## YOUR OBJECTIVE
Your task is to output the data exactly as it stands.

* * *

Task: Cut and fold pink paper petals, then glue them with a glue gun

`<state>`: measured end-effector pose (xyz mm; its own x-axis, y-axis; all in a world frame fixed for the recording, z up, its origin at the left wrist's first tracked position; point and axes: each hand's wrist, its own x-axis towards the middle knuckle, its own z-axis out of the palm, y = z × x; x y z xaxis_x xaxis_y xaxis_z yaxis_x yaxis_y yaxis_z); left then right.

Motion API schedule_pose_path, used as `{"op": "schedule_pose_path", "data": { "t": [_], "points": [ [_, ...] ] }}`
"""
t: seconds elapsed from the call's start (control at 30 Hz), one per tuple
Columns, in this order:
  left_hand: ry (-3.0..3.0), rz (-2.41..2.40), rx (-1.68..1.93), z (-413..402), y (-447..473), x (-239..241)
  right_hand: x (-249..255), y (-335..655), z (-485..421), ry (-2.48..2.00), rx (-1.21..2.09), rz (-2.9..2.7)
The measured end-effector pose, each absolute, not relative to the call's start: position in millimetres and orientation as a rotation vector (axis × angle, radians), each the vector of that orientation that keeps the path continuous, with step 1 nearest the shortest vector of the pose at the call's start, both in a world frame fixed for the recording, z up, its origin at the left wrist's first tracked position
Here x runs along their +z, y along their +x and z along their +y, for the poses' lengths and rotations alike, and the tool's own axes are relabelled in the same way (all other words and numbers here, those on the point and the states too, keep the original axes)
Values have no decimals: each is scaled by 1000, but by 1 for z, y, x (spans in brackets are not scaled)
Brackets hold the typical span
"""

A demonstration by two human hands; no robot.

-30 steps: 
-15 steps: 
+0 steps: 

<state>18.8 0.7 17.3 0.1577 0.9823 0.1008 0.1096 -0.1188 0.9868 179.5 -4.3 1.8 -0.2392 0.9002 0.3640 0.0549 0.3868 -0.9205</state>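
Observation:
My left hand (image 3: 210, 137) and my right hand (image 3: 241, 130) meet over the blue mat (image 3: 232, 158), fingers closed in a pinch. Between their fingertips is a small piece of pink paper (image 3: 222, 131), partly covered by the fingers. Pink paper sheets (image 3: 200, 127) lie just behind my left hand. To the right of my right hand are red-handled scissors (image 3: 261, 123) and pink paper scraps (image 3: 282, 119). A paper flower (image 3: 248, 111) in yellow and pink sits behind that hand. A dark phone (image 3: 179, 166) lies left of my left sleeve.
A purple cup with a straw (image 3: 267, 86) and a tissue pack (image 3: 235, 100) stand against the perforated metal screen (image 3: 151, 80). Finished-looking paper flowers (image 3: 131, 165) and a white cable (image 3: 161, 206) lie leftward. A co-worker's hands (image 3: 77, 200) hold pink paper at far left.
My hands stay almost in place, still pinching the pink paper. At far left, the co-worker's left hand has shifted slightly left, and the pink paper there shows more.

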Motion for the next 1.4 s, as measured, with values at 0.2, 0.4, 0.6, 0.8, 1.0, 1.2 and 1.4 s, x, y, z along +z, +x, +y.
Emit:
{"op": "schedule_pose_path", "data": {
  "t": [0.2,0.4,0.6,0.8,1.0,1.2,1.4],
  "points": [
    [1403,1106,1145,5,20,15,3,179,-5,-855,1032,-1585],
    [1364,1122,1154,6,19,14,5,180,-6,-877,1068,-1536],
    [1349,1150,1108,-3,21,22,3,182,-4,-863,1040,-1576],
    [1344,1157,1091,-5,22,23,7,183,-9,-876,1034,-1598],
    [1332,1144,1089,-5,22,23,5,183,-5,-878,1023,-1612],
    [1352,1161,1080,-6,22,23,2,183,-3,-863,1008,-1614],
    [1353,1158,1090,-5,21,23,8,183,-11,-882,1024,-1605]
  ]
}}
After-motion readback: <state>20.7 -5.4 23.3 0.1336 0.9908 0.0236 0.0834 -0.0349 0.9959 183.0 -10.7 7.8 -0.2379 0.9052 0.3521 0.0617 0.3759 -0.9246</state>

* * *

## REPLY
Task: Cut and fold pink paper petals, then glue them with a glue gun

`<state>`: measured end-effector pose (xyz mm; its own x-axis, y-axis; all in a world frame fixed for the recording, z up, its origin at the left wrist's first tracked position; point and axes: each hand's wrist, its own x-axis towards the middle knuckle, its own z-axis out of the palm, y = z × x; x y z xaxis_x xaxis_y xaxis_z yaxis_x yaxis_y yaxis_z); left then right.

Motion API schedule_pose_path, used as `{"op": "schedule_pose_path", "data": { "t": [_], "points": [ [_, ...] ] }}`
"""
t: seconds elapsed from the call's start (control at 30 Hz), one per tuple
Columns, in this order:
  left_hand: ry (-3.0..3.0), rz (-2.41..2.40), rx (-1.68..1.93), z (-413..402), y (-447..473), x (-239..241)
  right_hand: x (-249..255), y (-335..655), z (-485..421), ry (-2.48..2.00), rx (-1.21..2.09), rz (-2.9..2.7)
The measured end-effector pose, each absolute, not relative to the call's start: position in millimetres and orientation as a rotation vector (axis × angle, radians), each the vector of that orientation that keeps the path continuous, with step 1 nearest the shortest vector of the pose at the call's start, both in a world frame fixed for the recording, z up, its origin at the left wrist's first tracked position
Here x runs along their +z, y along their +x and z along their +y, for the poses' lengths and rotations alike, and the tool's own axes are relabelled in the same way (all other words and numbers here, those on the point and the states too, keep the original axes)
Values have no decimals: each is scaled by 1000, but by 1 for z, y, x (spans in brackets are not scaled)
Brackets hold the typical span
"""

A demonstration by two human hands; no robot.

-30 steps: 
-15 steps: 
+0 steps: 

<state>18.8 0.7 17.3 0.1577 0.9823 0.1008 0.1096 -0.1188 0.9868 179.5 -4.3 1.8 -0.2392 0.9002 0.3640 0.0549 0.3868 -0.9205</state>
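Observation:
My left hand (image 3: 210, 137) and my right hand (image 3: 241, 130) meet over the blue mat (image 3: 232, 158), fingers closed in a pinch. Between their fingertips is a small piece of pink paper (image 3: 222, 131), partly covered by the fingers. Pink paper sheets (image 3: 200, 127) lie just behind my left hand. To the right of my right hand are red-handled scissors (image 3: 261, 123) and pink paper scraps (image 3: 282, 119). A paper flower (image 3: 248, 111) in yellow and pink sits behind that hand. A dark phone (image 3: 179, 166) lies left of my left sleeve.
A purple cup with a straw (image 3: 267, 86) and a tissue pack (image 3: 235, 100) stand against the perforated metal screen (image 3: 151, 80). Finished-looking paper flowers (image 3: 131, 165) and a white cable (image 3: 161, 206) lie leftward. A co-worker's hands (image 3: 77, 200) hold pink paper at far left.
My hands stay almost in place, still pinching the pink paper. At far left, the co-worker's left hand has shifted slightly left, and the pink paper there shows more.
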
Motion for the next 1.4 s, as measured, with values at 0.2, 0.4, 0.6, 0.8, 1.0, 1.2 and 1.4 s, x, y, z along +z, +x, +y.
Emit:
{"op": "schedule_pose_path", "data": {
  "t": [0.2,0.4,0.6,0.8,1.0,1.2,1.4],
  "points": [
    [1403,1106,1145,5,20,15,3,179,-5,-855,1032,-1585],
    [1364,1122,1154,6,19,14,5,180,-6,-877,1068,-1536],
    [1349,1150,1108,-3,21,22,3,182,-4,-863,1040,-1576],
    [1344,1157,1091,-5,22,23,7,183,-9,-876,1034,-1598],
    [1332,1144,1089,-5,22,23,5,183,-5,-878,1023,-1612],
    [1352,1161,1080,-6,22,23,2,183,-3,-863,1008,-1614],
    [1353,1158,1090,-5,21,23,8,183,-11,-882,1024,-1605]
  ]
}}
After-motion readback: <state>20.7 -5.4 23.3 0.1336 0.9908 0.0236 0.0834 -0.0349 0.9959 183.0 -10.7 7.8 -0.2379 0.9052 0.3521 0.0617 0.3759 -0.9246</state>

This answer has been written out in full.